#### [WHAT YOU NEED TO DO]
Each line of the data below that includes the string "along" must be copied.

···

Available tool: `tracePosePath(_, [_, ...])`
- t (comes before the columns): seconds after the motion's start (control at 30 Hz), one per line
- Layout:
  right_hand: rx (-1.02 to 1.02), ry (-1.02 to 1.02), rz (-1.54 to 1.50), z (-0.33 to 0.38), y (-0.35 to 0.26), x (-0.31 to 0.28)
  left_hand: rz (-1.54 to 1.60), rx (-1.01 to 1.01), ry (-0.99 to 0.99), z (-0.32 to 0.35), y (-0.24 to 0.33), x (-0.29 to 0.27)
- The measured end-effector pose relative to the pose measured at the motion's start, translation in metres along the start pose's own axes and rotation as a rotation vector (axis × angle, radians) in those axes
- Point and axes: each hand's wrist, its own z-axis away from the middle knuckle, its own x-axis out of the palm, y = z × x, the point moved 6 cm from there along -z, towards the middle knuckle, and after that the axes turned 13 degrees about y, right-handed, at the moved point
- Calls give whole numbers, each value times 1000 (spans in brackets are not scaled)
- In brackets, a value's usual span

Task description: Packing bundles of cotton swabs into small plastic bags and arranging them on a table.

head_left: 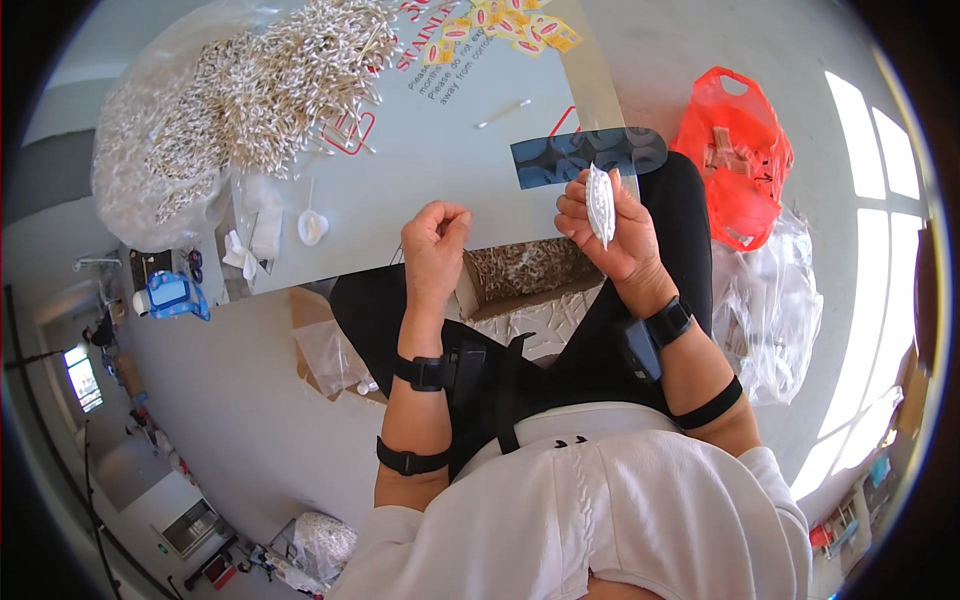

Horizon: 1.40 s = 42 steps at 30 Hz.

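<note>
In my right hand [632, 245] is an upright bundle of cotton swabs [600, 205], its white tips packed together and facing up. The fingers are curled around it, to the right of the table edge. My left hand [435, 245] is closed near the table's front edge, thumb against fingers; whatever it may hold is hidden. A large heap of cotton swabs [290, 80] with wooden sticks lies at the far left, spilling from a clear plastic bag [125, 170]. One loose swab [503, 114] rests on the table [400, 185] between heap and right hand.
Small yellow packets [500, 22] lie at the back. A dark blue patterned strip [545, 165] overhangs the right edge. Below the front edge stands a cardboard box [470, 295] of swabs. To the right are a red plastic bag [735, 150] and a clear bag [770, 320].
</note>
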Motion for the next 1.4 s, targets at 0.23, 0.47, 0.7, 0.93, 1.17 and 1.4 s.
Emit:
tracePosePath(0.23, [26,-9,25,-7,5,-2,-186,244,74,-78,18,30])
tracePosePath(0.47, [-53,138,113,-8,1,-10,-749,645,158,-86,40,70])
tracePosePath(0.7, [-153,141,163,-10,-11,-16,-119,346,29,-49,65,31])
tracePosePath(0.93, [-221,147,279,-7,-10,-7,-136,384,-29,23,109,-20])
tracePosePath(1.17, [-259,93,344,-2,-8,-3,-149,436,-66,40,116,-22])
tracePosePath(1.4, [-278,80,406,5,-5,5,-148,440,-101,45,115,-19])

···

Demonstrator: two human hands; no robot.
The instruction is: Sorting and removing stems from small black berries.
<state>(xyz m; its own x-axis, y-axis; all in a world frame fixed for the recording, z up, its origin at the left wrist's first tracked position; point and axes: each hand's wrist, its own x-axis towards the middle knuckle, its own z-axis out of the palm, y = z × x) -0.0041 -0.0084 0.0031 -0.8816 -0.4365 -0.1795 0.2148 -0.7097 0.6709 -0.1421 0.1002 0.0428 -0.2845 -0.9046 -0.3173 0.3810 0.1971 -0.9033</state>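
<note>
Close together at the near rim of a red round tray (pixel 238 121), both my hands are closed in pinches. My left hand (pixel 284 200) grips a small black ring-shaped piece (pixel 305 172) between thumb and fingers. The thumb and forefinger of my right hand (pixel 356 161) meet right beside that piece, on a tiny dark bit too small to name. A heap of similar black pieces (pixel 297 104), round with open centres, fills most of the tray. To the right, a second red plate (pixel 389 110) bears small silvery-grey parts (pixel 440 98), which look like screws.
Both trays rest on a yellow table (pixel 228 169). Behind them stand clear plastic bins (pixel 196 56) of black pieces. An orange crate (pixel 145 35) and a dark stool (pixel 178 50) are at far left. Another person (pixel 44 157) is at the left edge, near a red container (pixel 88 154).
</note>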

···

#### [YOUR RESPONSE]
- The measured end-effector pose relative to the pose measured at the motion's start, translation in metres along the start pose's own axes and rotation as a rotation vector (axis × angle, radians) in those axes
- Point and axes: each hand's wrist, its own z-axis away from the middle knuckle, its own x-axis out of the palm, y = z × x, the point moved 6 cm from there along -z, towards the middle knuckle, and after that the axes turned 13 degrees about y, right-handed, at the moved point

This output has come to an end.